U2 – Songs Of Experience (Review)
In 2014, U2 quietly placed Songs Of Innocence on every I-phone in the world and most of the world went ballistic. With Songs Of Experience, the band seeks to even the score by pissing off those of us who really enjoyed their free copy of Innocence. Restrained to a fault on Songs Of Experience, U2 has never sounded less significant to rock-n-roll.
As a band, U2 have always been at their best when they are driven by a fierce sense of urgency. In 1983, the band stared down nature and marched on stage at Red Rocks in Colorado to record one of the most visceral live concert films of all time. A few years later, the time constraints of Live Aid pushed them to create a moment of legend in under twenty minutes. At the turn of the century, the band stood on the precipice of irrelevance but stormed back with All That You Can’t Leave Behind which solidified their place in the rock canon. It is also the last time U2 have made a truly exceptional record.
The post-punk roots of Songs Of Innocence rebooted the band’s sound but the fierce backlash for its distribution may have scared U2 on the follow-up. Everything about Songs Of Experience feels overly calculating. Not surprisingly, the band can still write arena anthems in search of a hit single. “You’re The Best Thing About Me” will sit nicely alongside “Vertigo”, “Magnificent” and “Beautiful Day” on the set list but the formula has grown predictable. The verse of “Get Out Of Your Own Way” owes a world of debt to “Beautiful Day” musically before shifting into a chorus that sounds like Coldplay and Imagine Dragons working together on a U2 tribute album. It is followed by “American Soul” which borrows another trick from Imagine Dragons by including an appearance from Kendrick Lamar which adds nothing to the proceedings; unlike the beautiful appearance by Lykke Li on Innocence.
Halfway through the album, The Edge finally rears his head, guitar at the ready, and “Red Flag Day” takes us back to that cold night in Colorado and a young band hungry to prove their worth to the world. “The Showman (Little More Better)” keeps the hope alive with a bouncy, pop melody and a welcome sense of humour from Bono – “singers cry about everything.” Album highlight, “The Little Things You Give Away” finally finds U2 in complete control of their atmosphere, lyrics, and music. It’s a beautiful, understated, and emotional song that could have snuck onto The Unforgettable Fire or even The Joshua Tree. It feels completely out of place on Songs Of Experience.

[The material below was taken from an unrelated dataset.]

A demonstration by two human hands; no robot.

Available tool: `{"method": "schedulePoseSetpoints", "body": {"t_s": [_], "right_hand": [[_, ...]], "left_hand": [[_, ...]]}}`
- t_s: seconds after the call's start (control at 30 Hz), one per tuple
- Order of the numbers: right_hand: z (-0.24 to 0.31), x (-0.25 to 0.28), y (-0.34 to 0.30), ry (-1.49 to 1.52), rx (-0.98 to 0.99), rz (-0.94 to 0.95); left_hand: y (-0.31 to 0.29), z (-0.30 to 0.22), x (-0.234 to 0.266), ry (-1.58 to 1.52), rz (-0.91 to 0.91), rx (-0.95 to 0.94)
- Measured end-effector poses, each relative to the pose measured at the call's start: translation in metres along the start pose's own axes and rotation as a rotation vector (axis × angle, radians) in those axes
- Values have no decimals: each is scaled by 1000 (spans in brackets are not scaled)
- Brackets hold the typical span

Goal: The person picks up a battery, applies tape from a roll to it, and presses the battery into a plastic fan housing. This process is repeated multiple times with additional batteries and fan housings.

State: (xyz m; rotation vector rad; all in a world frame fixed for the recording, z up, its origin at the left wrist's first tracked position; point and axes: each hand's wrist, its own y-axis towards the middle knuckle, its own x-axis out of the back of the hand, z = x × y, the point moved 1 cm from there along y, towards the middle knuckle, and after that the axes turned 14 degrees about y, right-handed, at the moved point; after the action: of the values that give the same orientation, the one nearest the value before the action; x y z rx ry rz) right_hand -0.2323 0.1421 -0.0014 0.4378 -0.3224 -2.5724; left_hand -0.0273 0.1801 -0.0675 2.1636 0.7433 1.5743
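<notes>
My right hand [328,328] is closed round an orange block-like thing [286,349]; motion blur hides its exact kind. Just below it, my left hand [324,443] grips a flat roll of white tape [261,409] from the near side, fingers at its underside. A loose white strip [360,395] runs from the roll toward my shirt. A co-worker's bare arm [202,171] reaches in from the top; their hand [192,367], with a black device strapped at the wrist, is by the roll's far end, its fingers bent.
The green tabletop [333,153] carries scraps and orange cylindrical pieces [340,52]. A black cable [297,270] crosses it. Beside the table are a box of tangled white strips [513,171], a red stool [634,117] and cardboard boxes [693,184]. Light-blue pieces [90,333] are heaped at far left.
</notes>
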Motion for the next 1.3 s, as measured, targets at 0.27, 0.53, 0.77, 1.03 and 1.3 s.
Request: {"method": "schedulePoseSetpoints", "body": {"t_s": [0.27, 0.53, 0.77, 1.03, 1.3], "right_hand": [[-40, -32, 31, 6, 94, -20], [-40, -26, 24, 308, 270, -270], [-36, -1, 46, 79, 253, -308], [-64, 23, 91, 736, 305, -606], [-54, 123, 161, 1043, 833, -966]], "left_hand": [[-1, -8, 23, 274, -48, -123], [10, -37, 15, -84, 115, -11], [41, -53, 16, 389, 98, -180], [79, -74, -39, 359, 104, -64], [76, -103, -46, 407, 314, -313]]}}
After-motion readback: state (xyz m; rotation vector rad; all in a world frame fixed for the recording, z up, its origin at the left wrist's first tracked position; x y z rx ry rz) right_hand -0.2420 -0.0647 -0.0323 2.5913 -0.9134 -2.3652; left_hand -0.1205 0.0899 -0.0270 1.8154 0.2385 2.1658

Having held up the release of the album to better capture the political climate of 2017, the lyrics are the ultimate downfall of this misfire of an album. On “The Blackout”, the electronic throb and melodic hook are full of promise as Bono steps to the pulpit and sings “democracy is flat on its back.” Really? That’s it? If you are One Republic (whose front-man Ryan Tedder bears some responsibility for this lackluster effort as producer), the vague, shallow sentiment might go unchallenged by a middle of the road audience but U2 represents something far greater to those of us raised on “Sunday Bloody Sunday”. In a year when even Morrissey has managed to lasso the world with his pen, U2’s lack of urgency comes across as nothing more than laziness. In the wake of the promising Songs Of Innocence and the triumphant Joshua Tree tour, Songs Of Experience might prove to be a stumble even they cannot recover from.